I’ve setup the MOD: disabled dnsmasq (the DHCP server) via systemctl, edited /etc/network/interfaces changed the static IP to the LAN. Then I’ve configured the router to accept that static IP on the USB interface and route it.
That worked fine, the MOD was reachable from all devices on the LAN/WIFI… until the next MOD update reset things.
No dice.The problem is that the MOD does not set a default gateway for outbound traffic.
I tried something like this:
myDesktop/other device in LAN <–> LAN/WAN router <–WIFI–> dedicated MOD-Router/RPi <–USB–> MOD
MOD-Router/RPi public interface gets an IP in the LAN/WAN from the LAN/WAN router.
MOD-Router/RPi USB interface gets an IP from the MOD in the 192.168.51.0/24 subnet
LAN/WAN router has a static route to 192.168.51.0/24 via MOD-Router/RPi
MOD-Router/RPI is configure to route echo 1 > /proc/sys/net/ipv4/ip_forward
So far so good. All devices from the LAN can reach the MOD, but only one way! The MOD won’t send anything back.

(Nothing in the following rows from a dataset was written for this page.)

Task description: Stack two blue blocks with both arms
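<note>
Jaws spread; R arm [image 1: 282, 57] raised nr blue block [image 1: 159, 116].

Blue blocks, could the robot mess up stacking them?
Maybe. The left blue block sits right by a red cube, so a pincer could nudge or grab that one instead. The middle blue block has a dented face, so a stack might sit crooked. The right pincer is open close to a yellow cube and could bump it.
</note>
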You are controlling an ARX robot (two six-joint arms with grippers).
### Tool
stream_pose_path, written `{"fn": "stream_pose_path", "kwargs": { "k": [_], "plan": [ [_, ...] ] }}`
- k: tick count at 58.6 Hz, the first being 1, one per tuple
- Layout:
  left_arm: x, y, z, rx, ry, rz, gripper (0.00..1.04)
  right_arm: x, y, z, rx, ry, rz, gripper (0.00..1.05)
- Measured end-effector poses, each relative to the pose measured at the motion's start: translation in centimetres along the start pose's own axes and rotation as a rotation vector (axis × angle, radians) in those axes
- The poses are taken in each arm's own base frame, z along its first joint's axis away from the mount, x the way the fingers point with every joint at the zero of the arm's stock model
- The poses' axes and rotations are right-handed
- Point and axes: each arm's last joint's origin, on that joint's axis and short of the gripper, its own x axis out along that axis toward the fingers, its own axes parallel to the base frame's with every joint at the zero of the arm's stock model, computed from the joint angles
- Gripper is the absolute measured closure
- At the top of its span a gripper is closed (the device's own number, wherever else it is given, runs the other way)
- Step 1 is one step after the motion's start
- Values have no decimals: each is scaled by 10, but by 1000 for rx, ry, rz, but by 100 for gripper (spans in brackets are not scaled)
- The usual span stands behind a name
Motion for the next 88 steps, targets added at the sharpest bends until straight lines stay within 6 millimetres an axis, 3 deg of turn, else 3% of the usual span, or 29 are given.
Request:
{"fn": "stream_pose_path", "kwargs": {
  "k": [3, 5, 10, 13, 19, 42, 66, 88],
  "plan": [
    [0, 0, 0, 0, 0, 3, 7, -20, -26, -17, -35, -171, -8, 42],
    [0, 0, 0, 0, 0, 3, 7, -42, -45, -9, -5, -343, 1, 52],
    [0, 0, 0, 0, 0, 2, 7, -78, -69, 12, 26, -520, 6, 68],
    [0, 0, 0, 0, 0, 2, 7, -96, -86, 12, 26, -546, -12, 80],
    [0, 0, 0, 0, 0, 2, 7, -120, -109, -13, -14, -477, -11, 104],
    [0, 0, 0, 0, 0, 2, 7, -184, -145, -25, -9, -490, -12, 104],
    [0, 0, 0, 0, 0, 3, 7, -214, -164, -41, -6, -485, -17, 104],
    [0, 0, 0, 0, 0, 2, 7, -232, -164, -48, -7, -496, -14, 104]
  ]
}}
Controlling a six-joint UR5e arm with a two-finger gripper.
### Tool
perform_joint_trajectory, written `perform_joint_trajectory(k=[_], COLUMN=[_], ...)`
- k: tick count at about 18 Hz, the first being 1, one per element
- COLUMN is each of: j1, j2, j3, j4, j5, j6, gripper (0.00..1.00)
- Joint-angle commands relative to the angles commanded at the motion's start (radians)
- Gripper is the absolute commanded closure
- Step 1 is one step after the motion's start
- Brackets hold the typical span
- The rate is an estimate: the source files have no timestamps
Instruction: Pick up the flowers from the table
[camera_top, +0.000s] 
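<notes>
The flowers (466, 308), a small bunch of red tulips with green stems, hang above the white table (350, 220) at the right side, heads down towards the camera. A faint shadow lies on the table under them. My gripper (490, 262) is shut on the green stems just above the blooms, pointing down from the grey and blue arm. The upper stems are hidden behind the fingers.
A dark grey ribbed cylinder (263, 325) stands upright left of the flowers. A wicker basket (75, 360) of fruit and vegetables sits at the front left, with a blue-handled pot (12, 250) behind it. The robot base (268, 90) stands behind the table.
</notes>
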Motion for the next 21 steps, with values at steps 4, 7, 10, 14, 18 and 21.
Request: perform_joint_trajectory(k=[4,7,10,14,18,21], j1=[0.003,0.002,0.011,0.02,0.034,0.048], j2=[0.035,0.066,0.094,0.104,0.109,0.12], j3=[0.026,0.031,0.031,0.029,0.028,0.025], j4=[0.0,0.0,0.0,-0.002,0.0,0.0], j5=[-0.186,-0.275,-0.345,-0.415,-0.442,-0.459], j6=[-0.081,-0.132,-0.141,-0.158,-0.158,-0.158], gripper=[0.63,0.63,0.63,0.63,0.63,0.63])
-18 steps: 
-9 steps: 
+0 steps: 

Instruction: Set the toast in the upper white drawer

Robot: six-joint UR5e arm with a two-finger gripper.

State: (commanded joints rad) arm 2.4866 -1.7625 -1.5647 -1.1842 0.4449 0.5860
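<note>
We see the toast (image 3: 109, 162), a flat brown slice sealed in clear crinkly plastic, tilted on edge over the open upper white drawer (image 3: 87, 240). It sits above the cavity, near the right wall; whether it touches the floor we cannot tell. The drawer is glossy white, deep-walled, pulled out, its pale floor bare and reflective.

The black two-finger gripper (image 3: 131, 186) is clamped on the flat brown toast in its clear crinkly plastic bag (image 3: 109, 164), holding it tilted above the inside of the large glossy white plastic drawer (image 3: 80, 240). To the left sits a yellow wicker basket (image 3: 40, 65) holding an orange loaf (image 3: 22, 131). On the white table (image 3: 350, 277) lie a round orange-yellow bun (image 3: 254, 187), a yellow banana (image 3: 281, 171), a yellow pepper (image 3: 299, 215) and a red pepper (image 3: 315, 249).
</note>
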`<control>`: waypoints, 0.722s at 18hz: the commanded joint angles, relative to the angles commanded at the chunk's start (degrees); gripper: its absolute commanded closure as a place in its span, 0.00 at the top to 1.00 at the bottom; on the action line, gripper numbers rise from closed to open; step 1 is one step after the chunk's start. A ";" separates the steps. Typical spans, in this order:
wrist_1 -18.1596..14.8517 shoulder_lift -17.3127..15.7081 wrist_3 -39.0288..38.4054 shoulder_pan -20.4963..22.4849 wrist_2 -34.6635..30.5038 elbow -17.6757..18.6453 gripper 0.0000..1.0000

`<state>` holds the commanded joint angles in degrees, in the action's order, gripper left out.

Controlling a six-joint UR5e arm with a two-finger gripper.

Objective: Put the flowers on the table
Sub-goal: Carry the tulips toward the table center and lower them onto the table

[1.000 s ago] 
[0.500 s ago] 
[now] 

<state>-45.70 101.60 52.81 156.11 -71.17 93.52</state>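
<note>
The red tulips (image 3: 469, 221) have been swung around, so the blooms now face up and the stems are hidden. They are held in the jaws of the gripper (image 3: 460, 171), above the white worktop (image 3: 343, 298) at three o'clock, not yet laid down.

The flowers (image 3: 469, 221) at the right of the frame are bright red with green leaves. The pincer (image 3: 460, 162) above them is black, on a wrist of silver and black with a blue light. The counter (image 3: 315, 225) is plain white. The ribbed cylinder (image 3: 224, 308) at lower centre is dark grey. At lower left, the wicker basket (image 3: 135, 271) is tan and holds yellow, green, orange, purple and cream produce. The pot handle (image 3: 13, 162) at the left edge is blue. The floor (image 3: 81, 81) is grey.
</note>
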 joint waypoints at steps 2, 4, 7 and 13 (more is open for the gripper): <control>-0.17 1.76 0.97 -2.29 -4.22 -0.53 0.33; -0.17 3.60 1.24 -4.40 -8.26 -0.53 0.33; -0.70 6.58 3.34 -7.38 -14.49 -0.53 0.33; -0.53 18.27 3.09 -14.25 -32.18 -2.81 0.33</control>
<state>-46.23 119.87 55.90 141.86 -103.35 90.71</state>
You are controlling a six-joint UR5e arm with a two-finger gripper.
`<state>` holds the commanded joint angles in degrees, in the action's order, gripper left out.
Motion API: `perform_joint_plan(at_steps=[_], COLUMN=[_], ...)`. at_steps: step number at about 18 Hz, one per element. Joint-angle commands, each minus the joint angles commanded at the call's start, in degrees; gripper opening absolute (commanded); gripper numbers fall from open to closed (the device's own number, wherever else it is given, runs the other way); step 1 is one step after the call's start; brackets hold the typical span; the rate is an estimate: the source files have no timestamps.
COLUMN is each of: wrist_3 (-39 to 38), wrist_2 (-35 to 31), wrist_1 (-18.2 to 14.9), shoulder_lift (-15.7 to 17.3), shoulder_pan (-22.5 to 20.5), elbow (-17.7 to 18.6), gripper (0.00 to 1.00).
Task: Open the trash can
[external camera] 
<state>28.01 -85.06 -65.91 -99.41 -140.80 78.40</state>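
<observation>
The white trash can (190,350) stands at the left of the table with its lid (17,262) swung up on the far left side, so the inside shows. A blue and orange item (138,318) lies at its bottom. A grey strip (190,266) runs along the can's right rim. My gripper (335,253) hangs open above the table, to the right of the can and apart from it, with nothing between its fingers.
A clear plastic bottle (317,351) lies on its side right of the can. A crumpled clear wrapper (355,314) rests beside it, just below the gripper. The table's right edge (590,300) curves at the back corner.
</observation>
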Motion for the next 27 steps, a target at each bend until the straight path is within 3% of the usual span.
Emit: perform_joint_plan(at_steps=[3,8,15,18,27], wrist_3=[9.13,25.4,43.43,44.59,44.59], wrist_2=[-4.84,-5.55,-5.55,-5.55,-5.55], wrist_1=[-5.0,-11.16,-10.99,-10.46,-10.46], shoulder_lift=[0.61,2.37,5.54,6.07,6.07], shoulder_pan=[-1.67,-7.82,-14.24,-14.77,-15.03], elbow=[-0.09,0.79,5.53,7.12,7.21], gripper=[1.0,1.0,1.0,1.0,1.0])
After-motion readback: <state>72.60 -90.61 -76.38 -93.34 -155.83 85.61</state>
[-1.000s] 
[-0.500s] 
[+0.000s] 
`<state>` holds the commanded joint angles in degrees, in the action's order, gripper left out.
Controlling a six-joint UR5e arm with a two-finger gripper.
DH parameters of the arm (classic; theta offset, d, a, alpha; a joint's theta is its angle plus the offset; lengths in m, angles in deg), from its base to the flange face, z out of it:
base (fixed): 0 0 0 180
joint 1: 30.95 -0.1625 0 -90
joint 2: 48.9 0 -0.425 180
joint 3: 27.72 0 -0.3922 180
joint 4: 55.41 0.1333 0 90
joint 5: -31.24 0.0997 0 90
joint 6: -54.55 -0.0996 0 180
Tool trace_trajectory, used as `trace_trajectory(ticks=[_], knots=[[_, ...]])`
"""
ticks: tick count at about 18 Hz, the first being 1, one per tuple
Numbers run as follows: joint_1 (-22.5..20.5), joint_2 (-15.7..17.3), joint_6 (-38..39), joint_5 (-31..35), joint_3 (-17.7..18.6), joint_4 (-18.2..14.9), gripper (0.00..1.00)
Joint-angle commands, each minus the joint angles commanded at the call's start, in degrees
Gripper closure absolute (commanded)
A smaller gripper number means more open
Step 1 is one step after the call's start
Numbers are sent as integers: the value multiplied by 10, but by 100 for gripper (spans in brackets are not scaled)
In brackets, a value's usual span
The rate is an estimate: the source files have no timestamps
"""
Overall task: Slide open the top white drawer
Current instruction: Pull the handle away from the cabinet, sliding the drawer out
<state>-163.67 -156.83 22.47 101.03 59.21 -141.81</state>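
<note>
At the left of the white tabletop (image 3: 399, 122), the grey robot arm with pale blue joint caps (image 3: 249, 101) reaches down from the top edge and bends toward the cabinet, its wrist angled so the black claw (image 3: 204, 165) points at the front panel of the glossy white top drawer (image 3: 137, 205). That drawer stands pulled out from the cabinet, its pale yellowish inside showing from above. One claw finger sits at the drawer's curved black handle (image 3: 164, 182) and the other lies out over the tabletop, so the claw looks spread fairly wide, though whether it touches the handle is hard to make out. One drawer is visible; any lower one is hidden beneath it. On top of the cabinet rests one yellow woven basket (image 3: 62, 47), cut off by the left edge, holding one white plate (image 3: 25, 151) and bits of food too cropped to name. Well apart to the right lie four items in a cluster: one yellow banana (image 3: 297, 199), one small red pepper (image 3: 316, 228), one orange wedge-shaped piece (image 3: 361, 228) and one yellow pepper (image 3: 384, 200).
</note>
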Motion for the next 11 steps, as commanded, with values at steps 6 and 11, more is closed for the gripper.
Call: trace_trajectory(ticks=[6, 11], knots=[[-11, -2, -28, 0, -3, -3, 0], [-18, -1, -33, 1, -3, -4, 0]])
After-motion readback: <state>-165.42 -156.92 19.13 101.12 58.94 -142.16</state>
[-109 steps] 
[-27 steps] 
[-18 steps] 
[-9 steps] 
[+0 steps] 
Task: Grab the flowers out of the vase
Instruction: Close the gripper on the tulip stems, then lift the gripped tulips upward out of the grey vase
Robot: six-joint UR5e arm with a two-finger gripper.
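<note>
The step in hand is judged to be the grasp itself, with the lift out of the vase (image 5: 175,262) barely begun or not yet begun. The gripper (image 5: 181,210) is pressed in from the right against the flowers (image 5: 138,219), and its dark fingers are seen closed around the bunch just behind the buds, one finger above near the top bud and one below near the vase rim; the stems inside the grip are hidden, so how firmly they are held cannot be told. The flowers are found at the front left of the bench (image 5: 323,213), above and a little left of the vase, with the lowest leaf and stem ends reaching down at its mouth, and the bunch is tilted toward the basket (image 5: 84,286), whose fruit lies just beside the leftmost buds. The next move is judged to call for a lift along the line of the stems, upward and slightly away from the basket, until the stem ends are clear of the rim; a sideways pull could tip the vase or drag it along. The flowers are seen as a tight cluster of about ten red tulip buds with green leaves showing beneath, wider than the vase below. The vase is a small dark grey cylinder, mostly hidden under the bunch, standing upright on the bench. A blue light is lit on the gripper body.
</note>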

Solution: figure out the IP that the MOD assigns to the MOD-Router/RPi (here 192.168.51.106)
ssh into the mod (from the RPi), /sbin/route add default gw 192.168.51.106 and after that it works.
So the MOD needs to be reconfigured, in which case one might just as well re-configure it to be part of the LAN/WAN directly.
PS. one way to make it work is to change your LAN/WAN to also use 192.168.51.0/24 and exclude the range which the MOD uses 192.168.51.50,192.168.51.150 and reserve 192.168.51.1. – but really I’d be a lot nice if one could configure persistent settings on the MOD which survive updates.